Anonymous wrote:OP here - since I’m paying out of pocket, could I request the test for that specific gene without us both carrying it?

I'm no expert, but a carrier screening out of pocket has to be significantly less expensive than testing embryos. And even if you have no coverage for infertility or anything, lots of insurance will cover a carrier screening, so it's worth double checking.

Anonymous wrote:OP here - since I’m paying out of pocket, could I request the test for that specific gene without us both carrying it?

I’m not an expert because we didn’t have to do this but I know someone who did do PGT-M. The genetics lab built a prob specifically for the couple based on their genetic carrier status. I think they may have even gotten some blood samples from family members as well.

You should talk to a genetic counselor after you both get your results. Most of the testing companies offer this for free. The counselor can offer you specific guidance based on the mutations you carry, but most likely the odds of passing on most of these disease is astronomically low if your husband is not also a carrier. I know that some people would prefer not to pass on carrier status for certain diseases, like, for example, tay Sachs, because if you are a somewhat religious member of the Jewish community that makes it more likely your future child might have to do IVF to avoid Tay Sachs. If that is you concern, you could do PGT-M to try to avoid transferring an embryo that is a carrier. If you make lots of embryos, this might be a possibility, but if it’s hard for you to make embryos, you might eventually have to consider transferring an embryo that would be a carrier. But again, this is all so individual and depends on the disease and your husbands results. I’d try to relax until you get your husband tested and then talk to a genetic counselor.

Same as others have posted. I did carrier screening before we tried to conceive, knowing IVF was likely in our future. My husband was also referred for screening even though I did not have any markers come up in my results when we did begin the IVF process.

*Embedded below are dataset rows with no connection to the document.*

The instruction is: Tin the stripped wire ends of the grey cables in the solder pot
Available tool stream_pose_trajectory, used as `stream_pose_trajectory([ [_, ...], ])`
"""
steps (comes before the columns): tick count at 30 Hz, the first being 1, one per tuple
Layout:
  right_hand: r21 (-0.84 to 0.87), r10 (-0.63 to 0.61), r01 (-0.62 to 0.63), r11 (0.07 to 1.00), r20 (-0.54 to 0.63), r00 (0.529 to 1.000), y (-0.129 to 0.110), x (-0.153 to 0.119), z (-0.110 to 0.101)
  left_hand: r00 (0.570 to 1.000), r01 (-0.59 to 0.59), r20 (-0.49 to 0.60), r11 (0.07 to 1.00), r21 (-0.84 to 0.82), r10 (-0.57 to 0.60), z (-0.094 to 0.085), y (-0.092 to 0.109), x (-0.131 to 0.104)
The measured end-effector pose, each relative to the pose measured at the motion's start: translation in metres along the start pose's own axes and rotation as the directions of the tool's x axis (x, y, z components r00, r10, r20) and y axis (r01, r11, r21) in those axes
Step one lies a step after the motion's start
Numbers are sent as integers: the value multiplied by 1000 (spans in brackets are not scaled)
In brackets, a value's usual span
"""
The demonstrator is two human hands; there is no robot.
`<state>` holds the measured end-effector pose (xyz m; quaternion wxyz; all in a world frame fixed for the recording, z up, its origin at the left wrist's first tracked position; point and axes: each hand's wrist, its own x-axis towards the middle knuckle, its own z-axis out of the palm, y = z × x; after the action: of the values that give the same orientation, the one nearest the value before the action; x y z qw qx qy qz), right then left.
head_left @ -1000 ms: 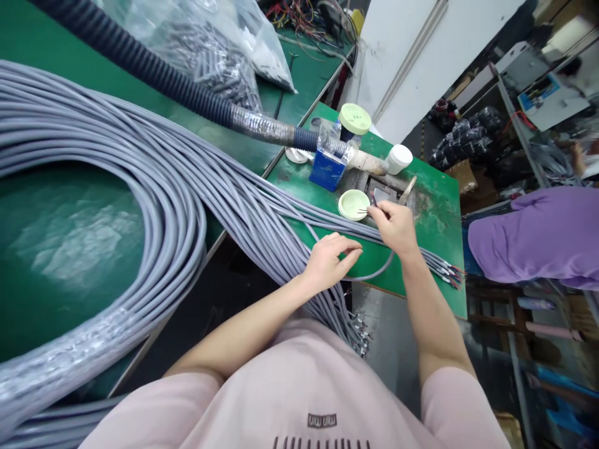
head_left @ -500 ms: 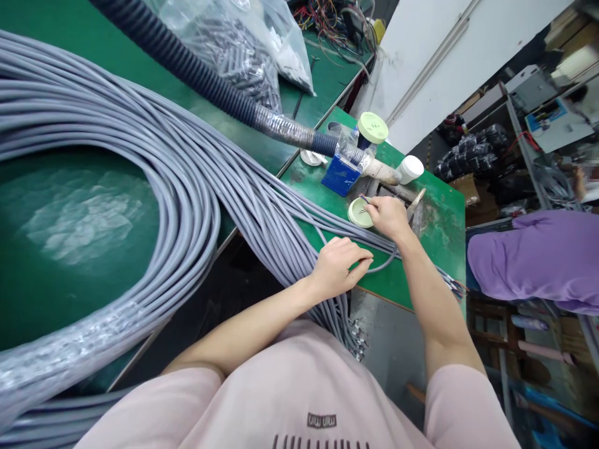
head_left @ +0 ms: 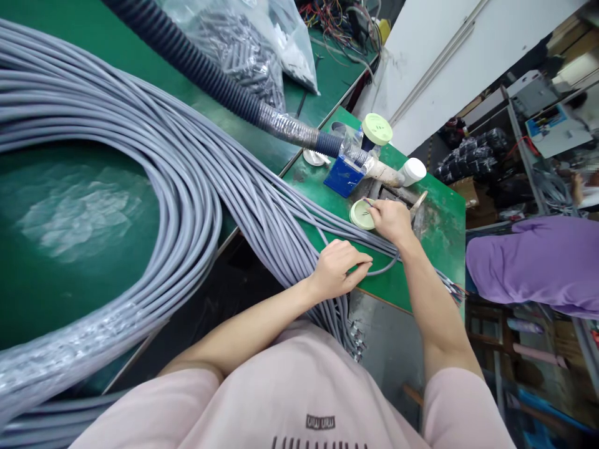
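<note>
A thin cable end with fine wires [head_left: 369, 202] is pinched in my right hand [head_left: 392, 219], its tip over a shallow pale-green round dish [head_left: 360, 215]. Small dark bits or wires show inside the dish. A grey cable loop [head_left: 386, 268] curves below my right hand toward the left one. My left hand [head_left: 339, 268] lies over the thick bundle of grey cables [head_left: 262, 218], fingers curled and thumb tip close to the forefinger. Whatever those fingers may hold is hidden. Stripped, coloured wire ends [head_left: 453, 288] stick out past my right forearm.
A dark ribbed hose [head_left: 201, 75] runs to a blue box [head_left: 344, 176] beside the dish. Nearby stand a green-lidded jar [head_left: 377, 129] and a white tub [head_left: 412, 171]. Plastic bags of grey pieces [head_left: 238, 53] lie behind. A person in purple [head_left: 533, 259] is at the right.
The fine wire end in my right hand has shifted slightly over the dish. My left hand stays nearly still. The whole view has moved a little.
</note>
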<state>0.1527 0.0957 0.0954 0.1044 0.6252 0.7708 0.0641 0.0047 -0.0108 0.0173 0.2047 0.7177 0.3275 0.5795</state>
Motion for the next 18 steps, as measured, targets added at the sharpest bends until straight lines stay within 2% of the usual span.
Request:
stream_pose_trajectory([
  [3, 51, 80, -74, 996, -106, 991, 26, -7, -5, 992, -67, -109, 997, -43, 62, -3, 1, 1],
  [5, 82, 160, -150, 985, -148, 976, 48, -9, -3, 988, -87, -130, 995, -50, 80, -4, 1, 2],
  [9, 93, 275, -266, 960, -106, 956, 76, -7, 14, 993, -70, -95, 996, -54, 65, -3, -1, 0],
  [13, 70, 342, -339, 938, -37, 939, 80, 1, 31, 998, -42, -53, 998, -52, 39, -2, -2, -1],
  [18, 53, 394, -394, 918, 13, 919, 81, 8, 42, 998, -43, -48, 998, -55, 40, -2, -2, 1],
])
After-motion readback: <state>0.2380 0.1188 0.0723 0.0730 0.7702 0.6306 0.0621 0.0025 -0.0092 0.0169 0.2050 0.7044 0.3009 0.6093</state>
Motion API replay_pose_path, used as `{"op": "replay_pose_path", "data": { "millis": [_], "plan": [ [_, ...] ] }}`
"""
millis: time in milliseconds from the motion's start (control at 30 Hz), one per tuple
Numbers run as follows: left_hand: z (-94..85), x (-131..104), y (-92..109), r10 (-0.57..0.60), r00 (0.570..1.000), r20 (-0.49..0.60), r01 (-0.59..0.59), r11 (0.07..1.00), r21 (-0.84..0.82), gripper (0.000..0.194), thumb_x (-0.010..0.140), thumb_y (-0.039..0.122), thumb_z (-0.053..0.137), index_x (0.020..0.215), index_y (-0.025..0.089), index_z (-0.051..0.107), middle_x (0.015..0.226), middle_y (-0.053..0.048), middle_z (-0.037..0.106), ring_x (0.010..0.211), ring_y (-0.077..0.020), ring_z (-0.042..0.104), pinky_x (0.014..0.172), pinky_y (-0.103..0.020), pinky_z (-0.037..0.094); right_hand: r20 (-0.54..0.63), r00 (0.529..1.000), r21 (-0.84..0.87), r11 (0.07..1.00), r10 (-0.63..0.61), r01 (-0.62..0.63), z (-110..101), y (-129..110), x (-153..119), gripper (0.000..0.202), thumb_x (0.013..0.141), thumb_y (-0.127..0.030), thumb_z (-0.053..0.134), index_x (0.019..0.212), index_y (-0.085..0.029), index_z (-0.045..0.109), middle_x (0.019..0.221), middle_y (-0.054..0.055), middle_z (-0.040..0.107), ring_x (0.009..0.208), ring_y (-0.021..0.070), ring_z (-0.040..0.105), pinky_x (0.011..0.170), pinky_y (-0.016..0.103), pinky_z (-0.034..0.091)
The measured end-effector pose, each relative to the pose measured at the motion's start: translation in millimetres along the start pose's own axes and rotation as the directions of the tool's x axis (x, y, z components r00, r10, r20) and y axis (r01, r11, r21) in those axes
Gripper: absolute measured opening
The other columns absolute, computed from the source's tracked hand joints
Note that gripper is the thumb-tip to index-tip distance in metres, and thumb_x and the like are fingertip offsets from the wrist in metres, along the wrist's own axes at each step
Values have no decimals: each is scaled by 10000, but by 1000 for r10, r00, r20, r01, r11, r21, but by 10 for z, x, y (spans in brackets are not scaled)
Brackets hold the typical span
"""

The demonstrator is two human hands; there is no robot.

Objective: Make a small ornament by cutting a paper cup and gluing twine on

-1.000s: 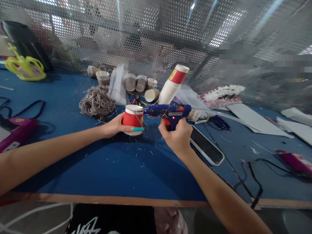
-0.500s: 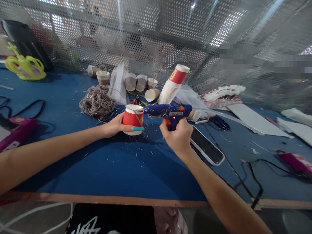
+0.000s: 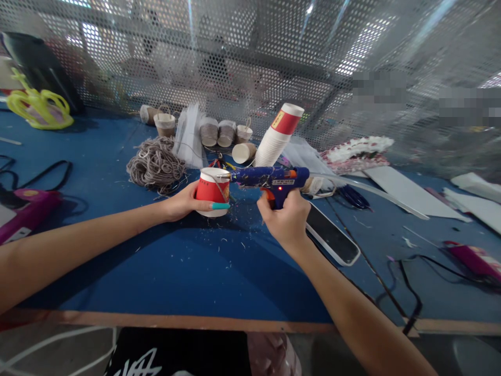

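One red-and-white cup [image 3: 209, 194] mid-frame, fingers of the left hand [image 3: 183, 202] clasping its side; one blue glue gun [image 3: 254, 178], right hand [image 3: 287, 216] fingers round its handle. One cup stack [image 3: 274, 142] above, one phone [image 3: 332, 233], two magenta tools [image 3: 37, 209] at frame edges; gun label [image 3: 282, 182], cup lettering [image 3: 204, 183] too small to read.

Blue desk [image 3: 176, 282], with a perforated screen [image 3: 242, 68] along its far edge. Toward the far left corner, a yellow crown-shaped object [image 3: 41, 110] stands before a tall dark container [image 3: 47, 70]. Magenta tools lie toward the left edge [image 3: 35, 209] and right edge [image 3: 473, 261]. Right of centre, a dark-screened smartphone [image 3: 332, 235]; beyond, white sheets [image 3: 417, 193] and a pink-and-white textured piece [image 3: 358, 151].
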State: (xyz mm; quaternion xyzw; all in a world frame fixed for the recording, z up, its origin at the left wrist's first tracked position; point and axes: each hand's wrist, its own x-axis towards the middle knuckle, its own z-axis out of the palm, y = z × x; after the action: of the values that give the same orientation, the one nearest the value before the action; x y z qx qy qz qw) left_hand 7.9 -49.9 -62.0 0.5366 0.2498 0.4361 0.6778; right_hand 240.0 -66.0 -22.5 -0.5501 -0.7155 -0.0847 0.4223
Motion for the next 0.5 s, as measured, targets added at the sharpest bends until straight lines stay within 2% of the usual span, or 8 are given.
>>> {"op": "replay_pose_path", "data": {
  "millis": [500],
  "plan": [
    [-50,-3,-20,-4,1000,19,4,1000,-3,571,582,321,881,1067,142,639,997,-106,726,902,-245,685,874,-397,511,-6,1000,-2,1000,12,-12,2,10,-4,153,753,-369,529,827,-235,533,635,46,586,623,247,623,619,427,516]
  ]
}}
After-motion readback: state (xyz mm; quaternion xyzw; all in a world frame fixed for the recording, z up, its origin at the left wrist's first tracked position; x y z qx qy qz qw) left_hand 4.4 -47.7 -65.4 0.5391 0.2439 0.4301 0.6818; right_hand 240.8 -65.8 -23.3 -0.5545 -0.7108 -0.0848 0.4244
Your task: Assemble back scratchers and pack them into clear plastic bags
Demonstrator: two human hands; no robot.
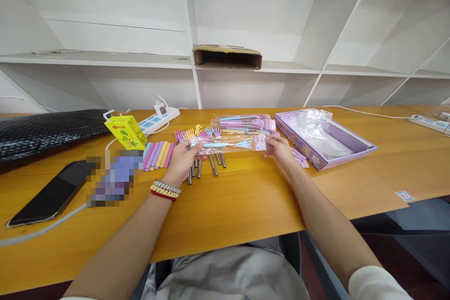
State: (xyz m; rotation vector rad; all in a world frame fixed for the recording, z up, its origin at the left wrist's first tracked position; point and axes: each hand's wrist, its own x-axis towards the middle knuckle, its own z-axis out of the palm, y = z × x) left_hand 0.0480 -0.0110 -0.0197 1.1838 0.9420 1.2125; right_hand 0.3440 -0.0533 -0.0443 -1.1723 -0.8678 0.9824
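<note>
Between my two hands a blue back scratcher in a clear plastic bag [228,144] is stretched level above the table. My left hand [183,161] grips the bag's handle end, fingers closed. At the other end my right hand [281,150] pinches the printed header by the claw. Behind the bag lie loose back scratcher claws with metal rods [213,165], partly hidden by it. Several pastel handles [160,155] sit in a row left of my left hand. More bagged back scratchers [242,122] are piled just beyond.
A purple display box [316,164] with clear plastic inside stands at right, printed cards [300,157] beside it. At left are a yellow drink carton [126,132], a power strip [160,120], a phone [52,192] and a white cable. A cardboard box [228,57] rests on the shelf.
</note>
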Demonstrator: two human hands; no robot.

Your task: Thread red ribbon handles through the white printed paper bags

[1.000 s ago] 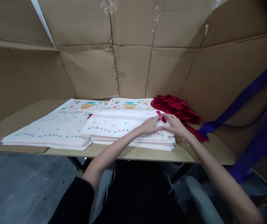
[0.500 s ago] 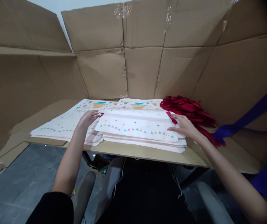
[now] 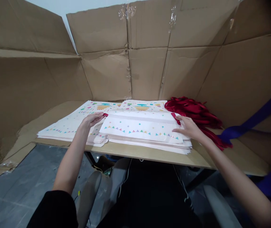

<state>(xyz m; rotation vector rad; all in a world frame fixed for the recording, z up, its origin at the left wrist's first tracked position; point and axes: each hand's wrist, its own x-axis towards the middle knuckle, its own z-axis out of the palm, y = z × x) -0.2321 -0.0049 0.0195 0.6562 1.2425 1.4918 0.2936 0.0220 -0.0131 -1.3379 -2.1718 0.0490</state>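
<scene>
A white printed sheet (image 3: 140, 123) with stars and a row of coloured pennants lies folded on a stack of similar sheets (image 3: 149, 144). Red ribbon shows at both ends of its fold; any stretch between is hidden. My left hand (image 3: 92, 120) pinches the short ribbon end (image 3: 105, 115) at the fold's left side. At the right side, my right hand (image 3: 188, 127) has red ribbon between its fingers, with the thumb lying over the sheet's edge. A second stack of printed sheets (image 3: 71, 125), with part of the word "birthday" showing, lies under and beyond my left hand.
A heap of red ribbon (image 3: 194, 112) lies to the right behind my right hand. Purple ribbon (image 3: 254, 118) stretches up to the right edge. Cardboard walls (image 3: 147, 69) enclose the table (image 3: 154, 155) at the back and sides.
The view has shifted slightly, so everything sits a little farther right. More red ribbon shows at my left fingertips. My right hand keeps its hold at the fold's right end.
</scene>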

So, just food for thought that he may be sent by your reproductive endocrinologist or your husband’s urologist when you begin IVF. Honestly, it was just good peace of mind to know there was nothing dominant before proceeding (and for what it’s worth, we were extremely surprised to see insurance cover both screenings, as we have Tricare, which does not cover infertility beyond diagnosis), so it certainly is worth an ask to his physician, urologist, or your RE (or your insurer).

It only matters if you are both a carrier for the same recessive disease. Simply being a carrier for a disease when your husband is not is not a problem. Test your husband and if he's positive for the same diseases, then you can do PGT-M. Otherwise, it should not be an issue.